GOAL OF THE EXERCISE
Restate, word for word and with no pictures, the stretch of lines in the data below that begins at the line with "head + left" and ends at the line with "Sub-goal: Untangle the", inclusive.

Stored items
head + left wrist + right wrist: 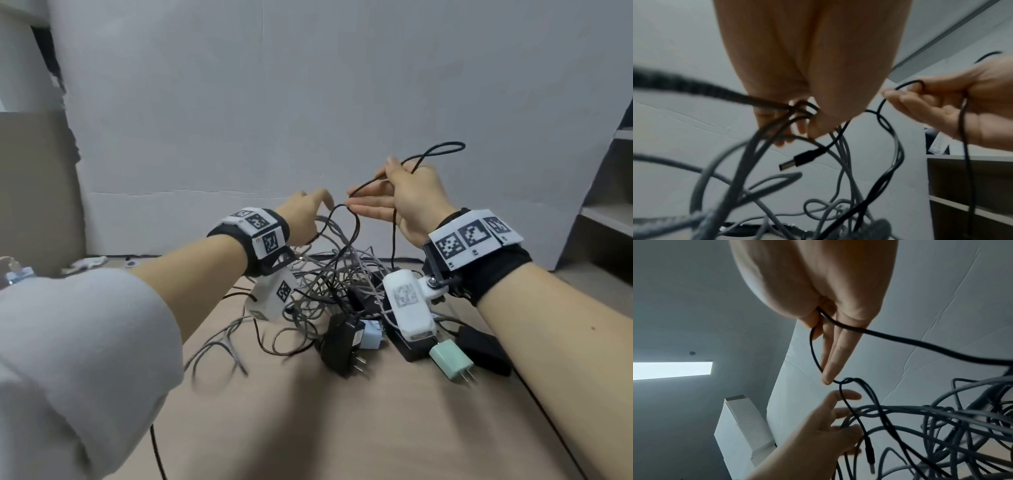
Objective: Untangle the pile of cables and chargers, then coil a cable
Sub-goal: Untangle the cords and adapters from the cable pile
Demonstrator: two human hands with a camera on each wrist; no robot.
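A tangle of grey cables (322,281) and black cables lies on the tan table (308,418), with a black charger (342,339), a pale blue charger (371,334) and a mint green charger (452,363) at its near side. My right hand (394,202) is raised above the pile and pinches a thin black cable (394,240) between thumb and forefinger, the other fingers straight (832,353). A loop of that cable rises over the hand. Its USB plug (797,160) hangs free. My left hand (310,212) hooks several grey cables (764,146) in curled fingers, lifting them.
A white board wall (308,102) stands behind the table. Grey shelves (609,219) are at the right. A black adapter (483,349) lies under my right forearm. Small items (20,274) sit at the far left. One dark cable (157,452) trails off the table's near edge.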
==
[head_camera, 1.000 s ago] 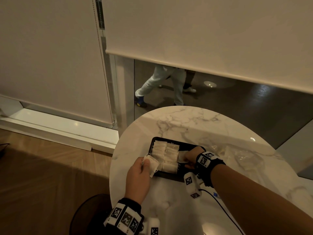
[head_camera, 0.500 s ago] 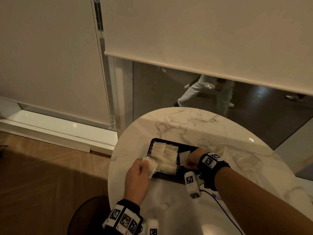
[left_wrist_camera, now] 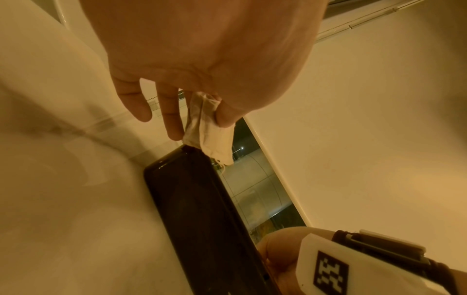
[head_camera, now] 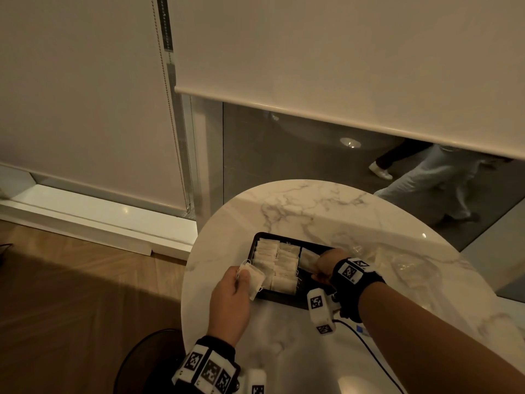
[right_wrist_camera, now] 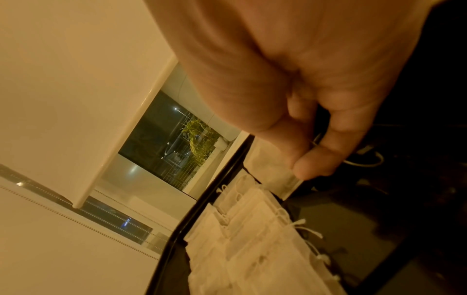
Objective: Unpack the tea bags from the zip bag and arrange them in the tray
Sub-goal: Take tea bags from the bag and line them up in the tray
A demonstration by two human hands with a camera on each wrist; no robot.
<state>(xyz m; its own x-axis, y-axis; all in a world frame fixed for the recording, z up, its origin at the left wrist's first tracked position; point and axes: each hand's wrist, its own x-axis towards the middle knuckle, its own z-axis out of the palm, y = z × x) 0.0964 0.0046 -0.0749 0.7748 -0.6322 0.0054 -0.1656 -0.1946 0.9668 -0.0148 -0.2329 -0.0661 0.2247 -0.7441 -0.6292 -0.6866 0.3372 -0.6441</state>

SOLVED EXERCISE
head + left wrist + right wrist: 
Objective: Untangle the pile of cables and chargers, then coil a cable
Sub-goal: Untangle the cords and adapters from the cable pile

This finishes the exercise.